Heureux les poètes qui savent se faire aimer ainsi de leur peuple ! Heureux les peuples qui savent aimer ainsi leurs poètes ! L’Allemagne donne ici un noble exemple, et déjà ce concert d’admiration et de reconnaissance a trouvé des échos par-delà ses frontières. À Londres, l’éclatant interprète de l’esprit germanique, le biographe de Goethe, de Schiller, de Novalis, M. Thomas Carlyle, s’est chargé d’organiser la solennité du 10 novembre. Les Alle-inds qui habitent Paris ont voulu s’associer aussi à leurs frères du pays natal, et ils convient les Français à cette fête de l’intelligence.
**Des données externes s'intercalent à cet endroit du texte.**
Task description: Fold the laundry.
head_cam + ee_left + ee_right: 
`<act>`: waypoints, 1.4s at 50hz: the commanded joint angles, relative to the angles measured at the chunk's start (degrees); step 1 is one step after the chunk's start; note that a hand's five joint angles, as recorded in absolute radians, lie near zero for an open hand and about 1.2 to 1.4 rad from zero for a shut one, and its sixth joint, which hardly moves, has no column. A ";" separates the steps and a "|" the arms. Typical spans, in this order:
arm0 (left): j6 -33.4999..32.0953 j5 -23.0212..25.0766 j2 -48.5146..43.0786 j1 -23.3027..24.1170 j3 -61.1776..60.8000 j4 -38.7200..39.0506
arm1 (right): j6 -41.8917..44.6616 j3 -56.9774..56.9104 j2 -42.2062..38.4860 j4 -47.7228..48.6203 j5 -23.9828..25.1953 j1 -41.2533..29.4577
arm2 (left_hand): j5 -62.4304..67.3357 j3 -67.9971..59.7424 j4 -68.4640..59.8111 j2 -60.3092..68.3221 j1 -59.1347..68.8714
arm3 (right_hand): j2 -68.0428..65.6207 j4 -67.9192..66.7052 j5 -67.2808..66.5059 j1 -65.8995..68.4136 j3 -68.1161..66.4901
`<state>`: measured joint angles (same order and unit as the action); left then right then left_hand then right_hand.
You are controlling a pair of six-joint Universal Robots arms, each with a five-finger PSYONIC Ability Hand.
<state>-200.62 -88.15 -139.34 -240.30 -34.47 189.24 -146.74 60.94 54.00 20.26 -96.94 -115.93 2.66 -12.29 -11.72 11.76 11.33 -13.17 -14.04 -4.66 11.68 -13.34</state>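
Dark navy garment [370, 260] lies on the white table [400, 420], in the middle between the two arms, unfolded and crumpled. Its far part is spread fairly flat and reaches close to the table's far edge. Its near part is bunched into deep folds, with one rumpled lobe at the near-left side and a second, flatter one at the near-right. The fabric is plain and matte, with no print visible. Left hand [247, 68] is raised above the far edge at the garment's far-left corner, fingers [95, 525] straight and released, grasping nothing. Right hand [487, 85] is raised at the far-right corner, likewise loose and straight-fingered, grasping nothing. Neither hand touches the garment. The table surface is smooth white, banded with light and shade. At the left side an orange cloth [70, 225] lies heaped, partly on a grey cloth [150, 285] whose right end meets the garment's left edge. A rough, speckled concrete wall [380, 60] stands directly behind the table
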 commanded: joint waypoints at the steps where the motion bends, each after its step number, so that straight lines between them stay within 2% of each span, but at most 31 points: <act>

Non loin de l’emplacement où eut lieu, il y a quatre ans, l’exposition universelle des beaux-arts, la poésie et la musique célébreront le mâle génie qui se glorifiait d’être citoyen du monde. M. Louis Pfau sera le poétique interprète des sentimens de ses compatriotes ; un musicien qui appartient à la France autant qu’à l’Allemagne, l’illustre auteur des Huguenots, a considéré comme un devoir de prêter à cette fête ses splendides harmonies. Les lettres ont apporté aussi leur tribut : on sait combien certaines poésies de Schiller, par exemple l’Idéal et les Artistes, offrent de difficultés à un traducteur français ; plus d’un écrivain a reculé devant ces mystérieux arcanes. Or, il y a quelques mois, M. Muller, professeur de langue allemande au lycée de Montpellier, donnait une traduction complète des œuvres lyriques du poète, et dans cette copie aussi élégante que fidèle, toutes les difficultés du texte étaient courageusement attaquées ; M. Muller n’était-il pas soutenu dans son entreprise par le désir d’honorer l’anniversaire que va célébrer l’Allemagne ? Cette traduction n’est-elle pas une Festgabe, une Jubelscrift, comme disent M. Jean Scherr et M. Julien Schmidt ? Une véritable offrande pour le 10 novembre 1859, c’est le travail que va publier un membre éminent de l’Académoe des Inscriptions et Belles-Lettres. Le jour même de l’anniversaire tant fêté, le 10 novembre prochain, la librairie Hachette mettra en vente les premiers volumes des œuvres complètes de Schiller traduites par M. Adolphe Régnier. Nous avons sous les yeux la biographie que le savant traducteur a placée en tête de son édition, et nous pouvons affirmer que M. Julien Schmidt, M. Jean Scherr, M. Emile Palleske n’ont pas tracé avec plus de soin, et d’amour la physionomie de leur grand poète national.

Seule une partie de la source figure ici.